Mas o que significa empoemar-se? É possível definir esse afeto-metamorfose? O
mesmo acontece quando se pergunta acerca do que significa o tempo, o infinito,
o desejo, o inconsciente, o absoluto, o sentido... Pode-se dar uma resposta que encerre o
problema? Ou ainda: o que significa pensar? Quem se satisfaz com uma resposta
que de-fina, dá fim, a essas questões?
Manoel
traz uma questão ainda mais nova, que talvez sempre permaneça como a prova de
que em seus versos há um “embrião”, desde que em nós também se ache uma verdez.
A novidade manoelina não diz respeito à diferença sempre debatida entre a
poesia e o poético, mas entre o poético e o empoético.
[3] “Não use o traço acostumado”,
verso do poema “As lições de R.Q.”, Livro
sobre nada.
[4] “Nossa linguagem não tinha função
explicativa, mas só brincativa”, versos do livro/poema Escritos em verbal de ave.

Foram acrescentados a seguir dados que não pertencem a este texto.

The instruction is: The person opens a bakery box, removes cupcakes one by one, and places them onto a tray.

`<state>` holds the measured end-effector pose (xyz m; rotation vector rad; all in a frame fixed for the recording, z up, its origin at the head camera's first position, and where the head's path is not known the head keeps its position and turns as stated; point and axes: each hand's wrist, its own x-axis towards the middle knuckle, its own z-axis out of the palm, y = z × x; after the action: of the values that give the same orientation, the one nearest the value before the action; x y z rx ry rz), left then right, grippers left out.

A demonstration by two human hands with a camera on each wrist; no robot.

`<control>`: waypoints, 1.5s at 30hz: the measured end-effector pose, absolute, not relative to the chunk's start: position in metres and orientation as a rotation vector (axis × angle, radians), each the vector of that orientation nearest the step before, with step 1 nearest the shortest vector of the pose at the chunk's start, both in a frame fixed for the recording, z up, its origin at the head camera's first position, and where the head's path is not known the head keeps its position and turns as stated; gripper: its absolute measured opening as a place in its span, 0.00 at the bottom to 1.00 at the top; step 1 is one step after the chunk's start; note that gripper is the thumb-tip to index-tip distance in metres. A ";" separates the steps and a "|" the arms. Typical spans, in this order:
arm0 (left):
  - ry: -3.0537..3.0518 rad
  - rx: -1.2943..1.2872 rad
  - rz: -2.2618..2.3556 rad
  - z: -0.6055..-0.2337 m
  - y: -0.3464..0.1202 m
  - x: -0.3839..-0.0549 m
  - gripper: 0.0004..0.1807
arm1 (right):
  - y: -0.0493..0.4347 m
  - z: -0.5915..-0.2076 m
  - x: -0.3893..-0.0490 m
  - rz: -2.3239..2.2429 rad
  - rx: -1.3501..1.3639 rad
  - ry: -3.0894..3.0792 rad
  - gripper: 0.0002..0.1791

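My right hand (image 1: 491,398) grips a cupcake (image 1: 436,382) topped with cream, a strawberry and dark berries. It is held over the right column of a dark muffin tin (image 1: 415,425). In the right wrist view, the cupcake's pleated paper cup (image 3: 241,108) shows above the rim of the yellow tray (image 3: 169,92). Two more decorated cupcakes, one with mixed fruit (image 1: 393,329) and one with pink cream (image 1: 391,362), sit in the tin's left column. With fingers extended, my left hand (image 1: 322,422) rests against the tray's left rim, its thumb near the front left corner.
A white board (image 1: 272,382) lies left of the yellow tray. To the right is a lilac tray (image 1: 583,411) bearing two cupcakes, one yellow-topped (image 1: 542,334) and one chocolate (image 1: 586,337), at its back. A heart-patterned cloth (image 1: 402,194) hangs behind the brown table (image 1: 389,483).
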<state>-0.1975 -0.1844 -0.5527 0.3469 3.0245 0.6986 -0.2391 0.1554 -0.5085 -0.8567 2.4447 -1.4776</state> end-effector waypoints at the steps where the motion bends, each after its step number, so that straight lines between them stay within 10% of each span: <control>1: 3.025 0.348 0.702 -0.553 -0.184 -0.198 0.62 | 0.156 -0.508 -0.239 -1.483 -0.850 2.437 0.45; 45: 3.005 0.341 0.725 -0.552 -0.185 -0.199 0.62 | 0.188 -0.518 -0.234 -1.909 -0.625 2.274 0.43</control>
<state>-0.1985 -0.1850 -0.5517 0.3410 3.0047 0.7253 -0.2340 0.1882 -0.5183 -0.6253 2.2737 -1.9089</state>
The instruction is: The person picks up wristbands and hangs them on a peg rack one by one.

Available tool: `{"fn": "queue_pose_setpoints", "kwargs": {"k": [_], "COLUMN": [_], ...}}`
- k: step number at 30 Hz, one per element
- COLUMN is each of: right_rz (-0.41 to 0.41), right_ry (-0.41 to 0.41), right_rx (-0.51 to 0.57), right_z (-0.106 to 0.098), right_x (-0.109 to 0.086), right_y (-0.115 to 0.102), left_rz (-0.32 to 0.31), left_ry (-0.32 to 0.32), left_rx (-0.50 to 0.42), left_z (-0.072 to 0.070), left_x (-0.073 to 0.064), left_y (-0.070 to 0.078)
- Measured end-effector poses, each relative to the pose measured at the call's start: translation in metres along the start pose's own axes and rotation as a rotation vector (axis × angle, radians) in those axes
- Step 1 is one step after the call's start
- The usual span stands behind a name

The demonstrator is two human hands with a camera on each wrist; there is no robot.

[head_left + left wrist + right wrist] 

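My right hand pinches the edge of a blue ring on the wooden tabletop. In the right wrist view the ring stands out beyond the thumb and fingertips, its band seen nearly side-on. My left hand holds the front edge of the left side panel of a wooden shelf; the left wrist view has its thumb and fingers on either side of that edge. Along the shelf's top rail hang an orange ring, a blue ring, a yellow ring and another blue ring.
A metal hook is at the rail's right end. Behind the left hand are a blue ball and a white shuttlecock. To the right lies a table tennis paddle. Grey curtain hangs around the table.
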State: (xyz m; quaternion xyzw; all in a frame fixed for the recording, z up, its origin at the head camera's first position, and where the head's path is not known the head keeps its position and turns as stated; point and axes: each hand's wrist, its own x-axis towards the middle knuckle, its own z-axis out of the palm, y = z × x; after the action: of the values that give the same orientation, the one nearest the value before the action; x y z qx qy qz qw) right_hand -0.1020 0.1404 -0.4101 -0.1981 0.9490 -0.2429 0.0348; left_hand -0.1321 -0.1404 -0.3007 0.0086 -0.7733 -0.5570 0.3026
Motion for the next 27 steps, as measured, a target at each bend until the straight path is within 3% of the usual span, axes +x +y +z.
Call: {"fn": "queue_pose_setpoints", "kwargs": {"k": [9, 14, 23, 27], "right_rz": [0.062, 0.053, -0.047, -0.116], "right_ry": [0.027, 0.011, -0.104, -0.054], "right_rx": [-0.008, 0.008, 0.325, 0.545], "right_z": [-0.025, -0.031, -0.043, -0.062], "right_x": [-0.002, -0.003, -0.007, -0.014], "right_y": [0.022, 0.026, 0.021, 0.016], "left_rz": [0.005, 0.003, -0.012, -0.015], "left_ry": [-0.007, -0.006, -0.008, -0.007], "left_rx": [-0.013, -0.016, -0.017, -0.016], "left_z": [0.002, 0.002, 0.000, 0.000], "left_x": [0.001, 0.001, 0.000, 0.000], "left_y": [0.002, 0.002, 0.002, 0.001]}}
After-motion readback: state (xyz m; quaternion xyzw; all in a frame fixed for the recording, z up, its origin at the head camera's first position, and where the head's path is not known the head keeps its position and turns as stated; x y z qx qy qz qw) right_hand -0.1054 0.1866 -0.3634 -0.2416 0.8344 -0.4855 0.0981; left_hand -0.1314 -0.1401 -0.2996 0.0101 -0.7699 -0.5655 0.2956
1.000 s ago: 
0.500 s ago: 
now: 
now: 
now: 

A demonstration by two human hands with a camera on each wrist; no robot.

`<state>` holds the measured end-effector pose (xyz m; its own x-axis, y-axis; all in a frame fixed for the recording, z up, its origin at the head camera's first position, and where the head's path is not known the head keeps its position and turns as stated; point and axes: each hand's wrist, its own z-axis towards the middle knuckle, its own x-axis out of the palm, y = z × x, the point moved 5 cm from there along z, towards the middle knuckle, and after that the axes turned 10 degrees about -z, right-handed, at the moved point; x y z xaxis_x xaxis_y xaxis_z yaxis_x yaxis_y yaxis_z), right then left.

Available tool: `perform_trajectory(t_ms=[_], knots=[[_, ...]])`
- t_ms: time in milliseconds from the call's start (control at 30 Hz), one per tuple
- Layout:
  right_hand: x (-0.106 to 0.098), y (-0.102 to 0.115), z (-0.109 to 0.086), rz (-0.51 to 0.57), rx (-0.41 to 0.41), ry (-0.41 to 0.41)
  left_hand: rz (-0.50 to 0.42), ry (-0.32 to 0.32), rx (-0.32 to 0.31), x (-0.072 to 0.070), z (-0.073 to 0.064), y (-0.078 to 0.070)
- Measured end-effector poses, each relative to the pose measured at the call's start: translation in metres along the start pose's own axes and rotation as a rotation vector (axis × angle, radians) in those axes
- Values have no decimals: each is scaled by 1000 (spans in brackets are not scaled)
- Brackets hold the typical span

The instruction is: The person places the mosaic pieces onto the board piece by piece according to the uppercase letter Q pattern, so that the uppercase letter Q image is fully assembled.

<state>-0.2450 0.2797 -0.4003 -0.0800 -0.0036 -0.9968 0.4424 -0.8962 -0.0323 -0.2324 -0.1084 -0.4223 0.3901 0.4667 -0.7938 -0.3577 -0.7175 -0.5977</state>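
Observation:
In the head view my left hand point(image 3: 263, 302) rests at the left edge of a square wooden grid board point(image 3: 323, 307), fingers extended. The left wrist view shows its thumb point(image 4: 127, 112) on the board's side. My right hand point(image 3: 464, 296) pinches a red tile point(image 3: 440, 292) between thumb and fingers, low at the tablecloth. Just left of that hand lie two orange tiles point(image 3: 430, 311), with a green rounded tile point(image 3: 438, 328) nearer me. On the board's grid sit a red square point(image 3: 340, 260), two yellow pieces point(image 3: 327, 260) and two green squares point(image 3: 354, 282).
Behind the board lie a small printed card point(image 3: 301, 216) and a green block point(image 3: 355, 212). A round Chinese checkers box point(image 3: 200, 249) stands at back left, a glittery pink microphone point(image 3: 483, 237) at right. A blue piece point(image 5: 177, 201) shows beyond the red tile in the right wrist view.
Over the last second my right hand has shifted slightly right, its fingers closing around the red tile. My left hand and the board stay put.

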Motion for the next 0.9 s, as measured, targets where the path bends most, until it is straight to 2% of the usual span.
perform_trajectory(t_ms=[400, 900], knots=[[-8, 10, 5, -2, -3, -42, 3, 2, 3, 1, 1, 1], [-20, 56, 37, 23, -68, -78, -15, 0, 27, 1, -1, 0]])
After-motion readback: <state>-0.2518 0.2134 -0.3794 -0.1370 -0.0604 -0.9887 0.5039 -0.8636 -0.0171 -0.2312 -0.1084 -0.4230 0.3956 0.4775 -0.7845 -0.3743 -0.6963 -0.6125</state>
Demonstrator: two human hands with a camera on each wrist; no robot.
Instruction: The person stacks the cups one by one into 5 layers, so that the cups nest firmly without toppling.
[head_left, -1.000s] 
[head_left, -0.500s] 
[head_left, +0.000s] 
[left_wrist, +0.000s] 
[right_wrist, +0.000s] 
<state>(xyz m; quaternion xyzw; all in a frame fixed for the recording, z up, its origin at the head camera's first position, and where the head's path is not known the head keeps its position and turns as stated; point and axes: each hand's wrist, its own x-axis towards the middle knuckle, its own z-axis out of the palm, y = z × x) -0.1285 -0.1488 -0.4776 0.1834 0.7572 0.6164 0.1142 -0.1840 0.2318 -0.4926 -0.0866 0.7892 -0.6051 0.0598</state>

[5] Para saber mais sobre essa “empoética”,
remetemos ao estudo que fizemos: Manoel
de Barros : a poética do deslimite .
[7] “Aprendimentos”, Memórias inventadas. - as infâncias de Manoel de Barros. São Paulo:
Planeta, 2010.
[8] “Canção do ver”, Poemas rupestres, p. 11.
[9] “A volta (voz interior)”,Livro de pré-coisas, p. 68.
[10] “Resta
sempre uma verdez primal em cada palavra”, verso do poema “Pedras
aprendem silêncio nele”, Gramática
expositiva do chão – poesia quase toda, p. 342.